What thinking does is create a facsimile of the world. If our facsimile is too far off from the facsimiles around us, we are deemed to be crazy. If it pretty much agrees with most other facsimiles around us, we are deemed sane. But the facsimile is never exact, and if we trust our thinking so much that we forget it is only an imitation of the real thing, we get ourselves and everyone else into trouble.
My friend had at least a partial glimpse of this in her mid-20s. The rest of us should be so lucky.
It’s not as if the unreliability of our thinking is news. It’s the basic plot hinge in both comedy and tragedy. Manipulating our thinking is the basic technique of professional magicians. And as for the perceptions on which our thinking is based, every cop, lawyer and judge knows that eyewitnesses are unreliable.
Everybody knows this, but no one wants to apply it to themselves. “Sure, people easily delude themselves, but not me!” Sorry to mention this, but: yes, you.
Is this depressing news? Actually, it’s exhilarating. At some level, we all recognize that our thinking is a kind of prison. Tremendous energy goes into creating distractions, from Angry Birds to Wild Turkey, to help us forget we’re in this prison.

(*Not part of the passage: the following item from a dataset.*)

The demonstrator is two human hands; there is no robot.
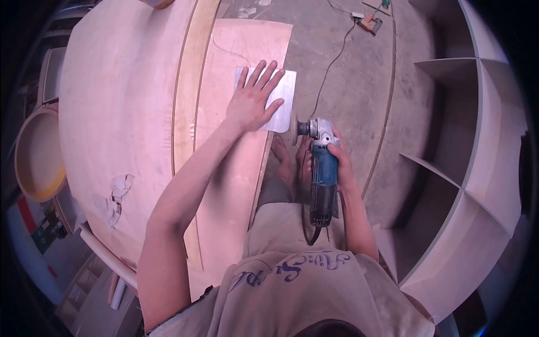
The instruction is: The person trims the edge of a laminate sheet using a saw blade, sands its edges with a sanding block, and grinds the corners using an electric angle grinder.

But distraction, while entertaining, doesn’t get us out of this particular jail.
Instead of being distracted, we need to really pay attention. Each of us is her own jailer; there’s nobody else to blame.
That means that each of us can become free. In fact each of us is, already, intrinsically free. The walls of our prison are as insubstantial as ghosts. It’s like looking through a window: You can see the window, or you can see what’s on the other side.
“Whoever you are: in the evening, step out of your room where you know everything,” wrote Rainer Maria Rilke. Why live in the cramped world we create in our heads? Step out in the evening, in the morning, at night and at noon, into the world as it really is. What have you got to lose?